» Work to be completed:
Set down the material in full. Keep every line exactly as it is.
Start of Block
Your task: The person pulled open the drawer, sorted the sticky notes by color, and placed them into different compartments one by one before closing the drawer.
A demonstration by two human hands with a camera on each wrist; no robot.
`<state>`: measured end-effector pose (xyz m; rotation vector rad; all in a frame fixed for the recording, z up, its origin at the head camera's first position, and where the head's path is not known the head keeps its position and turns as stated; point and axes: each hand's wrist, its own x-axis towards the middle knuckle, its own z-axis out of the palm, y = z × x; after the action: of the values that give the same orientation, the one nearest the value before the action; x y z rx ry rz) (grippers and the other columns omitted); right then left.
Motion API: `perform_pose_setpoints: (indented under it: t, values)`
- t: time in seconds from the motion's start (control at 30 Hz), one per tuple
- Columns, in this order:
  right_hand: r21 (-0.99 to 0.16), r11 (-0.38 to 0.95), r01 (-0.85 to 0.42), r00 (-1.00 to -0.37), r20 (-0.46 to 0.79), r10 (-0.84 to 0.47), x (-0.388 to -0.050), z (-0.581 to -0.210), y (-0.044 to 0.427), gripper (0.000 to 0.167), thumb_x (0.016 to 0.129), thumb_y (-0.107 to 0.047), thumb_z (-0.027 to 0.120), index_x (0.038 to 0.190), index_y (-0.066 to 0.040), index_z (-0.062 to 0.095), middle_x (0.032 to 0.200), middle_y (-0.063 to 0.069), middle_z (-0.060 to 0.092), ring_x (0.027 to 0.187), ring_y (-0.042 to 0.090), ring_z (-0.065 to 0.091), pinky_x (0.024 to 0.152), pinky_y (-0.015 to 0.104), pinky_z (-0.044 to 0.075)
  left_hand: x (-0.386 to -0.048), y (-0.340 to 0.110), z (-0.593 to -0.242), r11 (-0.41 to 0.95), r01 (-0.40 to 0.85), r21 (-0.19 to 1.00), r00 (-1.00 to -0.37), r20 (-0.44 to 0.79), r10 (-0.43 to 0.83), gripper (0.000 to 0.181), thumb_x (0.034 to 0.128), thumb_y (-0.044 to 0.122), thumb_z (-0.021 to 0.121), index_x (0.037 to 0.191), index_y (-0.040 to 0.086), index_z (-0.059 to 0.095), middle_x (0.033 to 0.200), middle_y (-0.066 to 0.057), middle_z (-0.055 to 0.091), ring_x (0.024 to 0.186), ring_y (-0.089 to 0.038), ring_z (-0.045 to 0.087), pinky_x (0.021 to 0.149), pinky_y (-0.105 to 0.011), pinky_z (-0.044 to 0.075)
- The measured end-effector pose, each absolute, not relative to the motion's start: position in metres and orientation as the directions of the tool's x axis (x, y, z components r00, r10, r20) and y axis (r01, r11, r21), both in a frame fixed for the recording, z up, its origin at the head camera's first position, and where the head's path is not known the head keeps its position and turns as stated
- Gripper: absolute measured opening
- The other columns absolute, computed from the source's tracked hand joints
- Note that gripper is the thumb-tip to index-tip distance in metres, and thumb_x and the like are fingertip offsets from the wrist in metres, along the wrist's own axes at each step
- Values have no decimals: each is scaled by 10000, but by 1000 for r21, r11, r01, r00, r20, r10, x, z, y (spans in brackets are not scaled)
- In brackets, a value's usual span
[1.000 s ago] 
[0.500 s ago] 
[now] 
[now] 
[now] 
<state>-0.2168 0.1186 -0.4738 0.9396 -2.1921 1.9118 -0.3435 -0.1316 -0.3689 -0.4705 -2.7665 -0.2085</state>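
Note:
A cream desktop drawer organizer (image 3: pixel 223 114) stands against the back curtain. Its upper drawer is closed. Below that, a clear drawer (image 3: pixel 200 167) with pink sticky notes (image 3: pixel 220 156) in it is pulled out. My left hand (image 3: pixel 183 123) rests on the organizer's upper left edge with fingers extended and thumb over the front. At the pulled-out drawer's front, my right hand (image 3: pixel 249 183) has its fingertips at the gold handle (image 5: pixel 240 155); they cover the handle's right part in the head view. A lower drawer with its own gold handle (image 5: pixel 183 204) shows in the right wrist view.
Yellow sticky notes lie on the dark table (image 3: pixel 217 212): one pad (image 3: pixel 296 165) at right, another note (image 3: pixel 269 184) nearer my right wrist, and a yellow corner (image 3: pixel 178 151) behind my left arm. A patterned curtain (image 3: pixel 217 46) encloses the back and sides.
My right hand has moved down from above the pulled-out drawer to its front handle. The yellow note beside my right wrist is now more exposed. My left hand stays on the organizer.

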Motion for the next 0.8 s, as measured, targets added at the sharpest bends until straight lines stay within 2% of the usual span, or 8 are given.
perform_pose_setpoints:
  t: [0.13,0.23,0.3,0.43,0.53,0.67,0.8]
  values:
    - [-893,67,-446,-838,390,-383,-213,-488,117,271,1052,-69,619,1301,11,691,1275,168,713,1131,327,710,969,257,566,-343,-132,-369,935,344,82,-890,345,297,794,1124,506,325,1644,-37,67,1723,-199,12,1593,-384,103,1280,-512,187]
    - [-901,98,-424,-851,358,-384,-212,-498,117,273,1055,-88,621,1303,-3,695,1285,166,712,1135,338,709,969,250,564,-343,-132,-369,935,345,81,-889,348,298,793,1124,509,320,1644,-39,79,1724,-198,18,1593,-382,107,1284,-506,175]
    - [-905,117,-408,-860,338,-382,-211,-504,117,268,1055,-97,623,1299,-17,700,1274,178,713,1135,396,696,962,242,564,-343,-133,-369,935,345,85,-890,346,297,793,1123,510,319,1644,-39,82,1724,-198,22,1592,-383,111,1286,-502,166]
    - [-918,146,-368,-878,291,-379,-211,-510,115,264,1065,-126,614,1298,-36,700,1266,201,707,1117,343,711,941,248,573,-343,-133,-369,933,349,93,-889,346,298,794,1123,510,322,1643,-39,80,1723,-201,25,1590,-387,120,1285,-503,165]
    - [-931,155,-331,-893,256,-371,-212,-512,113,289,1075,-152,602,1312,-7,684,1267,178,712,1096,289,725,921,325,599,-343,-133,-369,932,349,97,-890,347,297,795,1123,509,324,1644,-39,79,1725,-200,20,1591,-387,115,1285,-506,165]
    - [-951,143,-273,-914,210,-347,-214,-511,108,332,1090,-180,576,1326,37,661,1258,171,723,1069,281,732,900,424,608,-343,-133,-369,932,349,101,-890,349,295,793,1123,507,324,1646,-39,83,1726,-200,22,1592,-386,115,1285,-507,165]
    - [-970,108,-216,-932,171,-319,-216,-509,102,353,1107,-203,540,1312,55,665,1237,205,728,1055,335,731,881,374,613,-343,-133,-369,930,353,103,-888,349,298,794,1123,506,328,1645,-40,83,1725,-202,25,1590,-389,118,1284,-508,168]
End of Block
» Result of this task:
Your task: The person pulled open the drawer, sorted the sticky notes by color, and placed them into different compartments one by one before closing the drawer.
A demonstration by two human hands with a camera on each wrist; no robot.
`<state>`: measured end-effector pose (xyz m; rotation vector rad; all in a frame fixed for the recording, z up, its origin at the head camera's first position, and where the head's path is not known the head keeps its position and turns as stated; point and axes: each hand's wrist, its own x-axis towards the middle knuckle, its own z-axis out of the palm, y = z × x; after the action: of the values that give the same orientation, the one nearest the value before the action; x y z rx ry rz) (grippers and the other columns omitted); right then left.
Motion API: `perform_pose_setpoints: (indented under it: t, values)`
- t: time in seconds from the motion's start (control at 30 Hz), one per tuple
- Columns, in this order:
  right_hand: r21 (-0.99 to 0.16), r11 (-0.38 to 0.95), r01 (-0.85 to 0.42), r00 (-1.00 to -0.37), r20 (-0.46 to 0.79), r10 (-0.84 to 0.47), x (-0.388 to -0.050), z (-0.581 to -0.210), y (-0.044 to 0.427), gripper (0.000 to 0.167), thumb_x (0.016 to 0.129), thumb_y (-0.107 to 0.047), thumb_z (-0.027 to 0.120), index_x (0.038 to 0.190), index_y (-0.066 to 0.040), index_z (-0.062 to 0.095), middle_x (0.032 to 0.200), middle_y (-0.063 to 0.069), middle_z (-0.060 to 0.092), ring_x (0.027 to 0.187), ring_y (-0.042 to 0.090), ring_z (-0.065 to 0.091), pinky_x (0.024 to 0.152), pinky_y (-0.015 to 0.104), pinky_z (-0.044 to 0.075)
  left_hand: x (-0.386 to -0.048), y (-0.340 to 0.110), z (-0.593 to -0.242), r11 (-0.41 to 0.95), r01 (-0.40 to 0.85), r21 (-0.19 to 1.00), r00 (-1.00 to -0.37), r20 (-0.44 to 0.79), r10 (-0.43 to 0.83), gripper (0.000 to 0.181), thumb_x (0.034 to 0.128), thumb_y (-0.044 to 0.122), thumb_z (-0.021 to 0.121), index_x (0.037 to 0.191), index_y (-0.040 to 0.086), index_z (-0.059 to 0.095), middle_x (0.033 to 0.200), middle_y (-0.066 to 0.057), middle_z (-0.055 to 0.091), ring_x (0.024 to 0.186), ring_y (-0.089 to 0.038), ring_z (-0.045 to 0.087), pinky_x (0.021 to 0.149), pinky_y (-0.105 to 0.011), pinky_z (-0.044 to 0.075)
- The measured end-effector pose, each absolute, not relative to the motion's start: position in metres and orientation as the directions of the tool's x axis (x, y, z components r00, r10, r20) and y axis (r01, r11, r21), both in a frame fixed for the recording, z up, its origin at the head camera's first position, and where the head's path is not known the head keeps its position and turns as stated
- Gripper: absolute measured opening
- The other columns absolute, computed from the source's tracked hand joints
- Note that gripper is the thumb-tip to index-tip distance in metres, and thumb_x and the like are fingertip offsets from the wrist in metres, along the wrist's own axes at each step
- Values have no decimals: each is scaled by 10000, but by 1000 for r21, r11, r01, r00, r20, r10, x, z, y (spans in brackets are not scaled)
- In brackets, a value's usual span
[1.000 s ago] 
[0.500 s ago] 
[now] 
[now] 
[now] 
<state>-0.2168 0.1186 -0.4738 0.9396 -2.1921 1.9118 -0.3435 -0.1316 -0.3689 -0.4705 -2.7665 -0.2085</state>
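Note:
A cream desktop drawer organizer (image 3: pixel 223 114) stands against the back curtain. Its upper drawer is closed. Below that, a clear drawer (image 3: pixel 200 167) with pink sticky notes (image 3: pixel 220 156) in it is pulled out. My left hand (image 3: pixel 183 123) rests on the organizer's upper left edge with fingers extended and thumb over the front. At the pulled-out drawer's front, my right hand (image 3: pixel 249 183) has its fingertips at the gold handle (image 5: pixel 240 155); they cover the handle's right part in the head view. A lower drawer with its own gold handle (image 5: pixel 183 204) shows in the right wrist view.
Yellow sticky notes lie on the dark table (image 3: pixel 217 212): one pad (image 3: pixel 296 165) at right, another note (image 3: pixel 269 184) nearer my right wrist, and a yellow corner (image 3: pixel 178 151) behind my left arm. A patterned curtain (image 3: pixel 217 46) encloses the back and sides.
My right hand has moved down from above the pulled-out drawer to its front handle. The yellow note beside my right wrist is now more exposed. My left hand stays on the organizer.
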
Motion for the next 0.8 s, as measured, targets added at the sharpest bends until straight lines stay within 2% of the usual span, or 8 are given.
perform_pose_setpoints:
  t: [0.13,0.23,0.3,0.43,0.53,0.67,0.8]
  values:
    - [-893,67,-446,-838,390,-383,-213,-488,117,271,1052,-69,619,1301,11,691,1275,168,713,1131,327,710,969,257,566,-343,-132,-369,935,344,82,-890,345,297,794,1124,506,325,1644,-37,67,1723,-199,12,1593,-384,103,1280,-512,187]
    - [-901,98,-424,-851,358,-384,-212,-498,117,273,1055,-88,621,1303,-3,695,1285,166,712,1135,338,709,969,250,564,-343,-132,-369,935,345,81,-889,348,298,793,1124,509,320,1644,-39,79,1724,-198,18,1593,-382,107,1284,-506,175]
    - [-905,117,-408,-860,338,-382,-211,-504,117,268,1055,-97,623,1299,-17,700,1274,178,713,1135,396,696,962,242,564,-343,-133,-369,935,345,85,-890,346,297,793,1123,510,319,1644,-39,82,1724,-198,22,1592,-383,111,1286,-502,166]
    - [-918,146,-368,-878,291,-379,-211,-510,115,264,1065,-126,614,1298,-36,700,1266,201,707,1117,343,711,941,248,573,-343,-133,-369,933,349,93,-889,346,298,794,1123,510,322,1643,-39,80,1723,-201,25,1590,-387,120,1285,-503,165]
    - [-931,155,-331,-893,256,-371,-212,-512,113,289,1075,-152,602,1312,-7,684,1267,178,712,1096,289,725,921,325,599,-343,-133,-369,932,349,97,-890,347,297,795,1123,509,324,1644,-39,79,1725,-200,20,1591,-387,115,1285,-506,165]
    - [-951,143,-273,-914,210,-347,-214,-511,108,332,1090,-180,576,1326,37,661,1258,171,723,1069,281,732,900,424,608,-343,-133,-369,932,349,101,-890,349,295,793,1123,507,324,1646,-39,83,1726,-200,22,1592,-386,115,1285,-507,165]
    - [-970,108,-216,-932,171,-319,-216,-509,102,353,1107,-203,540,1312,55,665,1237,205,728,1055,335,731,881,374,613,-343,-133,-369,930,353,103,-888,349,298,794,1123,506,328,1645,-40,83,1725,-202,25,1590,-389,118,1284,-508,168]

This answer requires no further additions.